Welcome to the 12th edition. Inspired by my conference trip last week, we have a strong post-quantum focus today. Let’s dive into the content…
Updates from NIST
NIST gave several talks at the PKIC PQC conference last week in Amsterdam. As usual, they were open and honest.
Here are some of my takeaways:
2035 was seen as an “ambitious” goal. The US government will not be fully migrated by then, but hopefully, the critical systems will be.
Standards are still aiming for the first half of 2024. A draft Falcon standard is due in approx. 9 months.
NIST has no plans to find a replacement for Diffie–Hellman key exchange. The current work to standardise KEMs is seen as sufficient.
There are no doubts about the security of Classic McEliece. The fact that it wasn't selected for immediate standardisation is due to its practicality, and not its security.
“Don't wait. Start getting ready.” This was the overriding message from Dustin Moody's talk. He believes the forthcoming migration will be the hardest task the crypto community has ever done.
Kudos to NIST for continuing to engage with the public, and being up-front about the challenges we all face.
Post Quantum Democracy
Global governments don't agree on the right approach for post-quantum cryptography.

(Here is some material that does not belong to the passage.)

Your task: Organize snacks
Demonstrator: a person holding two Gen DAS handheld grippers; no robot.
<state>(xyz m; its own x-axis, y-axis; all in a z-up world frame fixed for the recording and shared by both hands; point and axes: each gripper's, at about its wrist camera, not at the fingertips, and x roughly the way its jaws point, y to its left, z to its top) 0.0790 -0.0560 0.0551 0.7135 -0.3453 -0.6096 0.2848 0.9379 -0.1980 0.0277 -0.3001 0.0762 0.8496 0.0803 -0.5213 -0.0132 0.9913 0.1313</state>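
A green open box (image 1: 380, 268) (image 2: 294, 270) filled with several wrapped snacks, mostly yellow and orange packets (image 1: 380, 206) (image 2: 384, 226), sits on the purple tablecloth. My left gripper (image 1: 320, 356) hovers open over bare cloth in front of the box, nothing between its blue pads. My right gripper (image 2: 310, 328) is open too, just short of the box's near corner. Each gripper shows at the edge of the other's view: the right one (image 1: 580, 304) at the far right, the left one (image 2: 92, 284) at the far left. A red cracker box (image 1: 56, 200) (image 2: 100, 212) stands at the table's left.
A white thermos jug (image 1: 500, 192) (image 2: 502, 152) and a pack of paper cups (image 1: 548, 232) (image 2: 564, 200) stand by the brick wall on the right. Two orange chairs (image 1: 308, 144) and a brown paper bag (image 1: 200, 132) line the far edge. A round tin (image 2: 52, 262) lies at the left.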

Viewpoints from the UK, France and Germany differ on some important points, compared to the US. And this will have an impact on cyber vendors trying to position global products.

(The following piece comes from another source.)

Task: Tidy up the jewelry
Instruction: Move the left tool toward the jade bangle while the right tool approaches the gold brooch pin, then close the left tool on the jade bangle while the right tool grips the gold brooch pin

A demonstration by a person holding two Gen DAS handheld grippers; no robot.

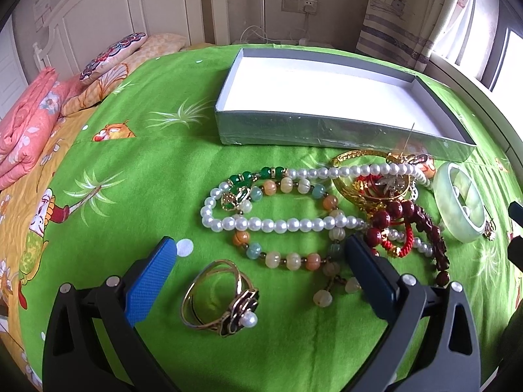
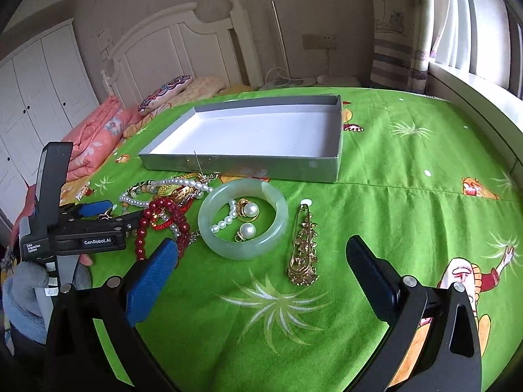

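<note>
The left wrist camera sits low over the green bedspread (image 1: 130,137), looking forward between its own fingers, close to the gold ring (image 1: 219,295) and the pearl necklace (image 1: 278,225), with the grey box (image 1: 327,130) beyond. The right wrist camera stands higher and further right, facing the same box (image 2: 248,166) and headboard (image 2: 183,42). Both views share the box, the jade bangle (image 1: 464,202) (image 2: 243,219) and the jewelry heap; the right view also shows the left gripper (image 2: 108,212).
</note>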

Here’s a snapshot, informed by talks I heard last week in Amsterdam.
United Kingdom 🇬🇧
Unlike the US, recent advice from the NCSC could be characterised as “Keep calm, carry on.” Their stance is the most relaxed out of the major powers, and they view migration as a natural part of technology refreshes.
The UK is alone in disliking hybrid modes and advises they are used sparingly as an interim solution. However, they are fully aligned with the NIST algorithm selections.
France 🇫🇷
Across the channel, ANSSI is thinking differently. They believe PQC migration should begin as soon as possible.
Unlike the UK and US, France recommends FrodoKEM as an algorithm option. It will be the job of ISO to standardise that, in lieu of NIST. Fortunately, France also welcomes the NIST standardised algorithms.
Hybrid modes will be mandatory in France until 2030. This is a sharp departure from the US and the UK.
QKD is not viewed favourably. At the PKIC PQC conference last week, the ANSSI representative was very disparaging, calling it “science fiction”.
Germany 🇩🇪
The Germans are mostly aligned with the French, but not in every aspect.
The BSI recommends the use of hybrid modes, but doesn't go as far as setting a 2030 date, like the French.
FrodoKEM is also a preferred algorithm, alongside NIST choices. But the BSI also lists Classic McEliece as an option, as it trusts the security of the algorithm. Both algorithms are viewed as acceptable to use today, in a hybrid mode.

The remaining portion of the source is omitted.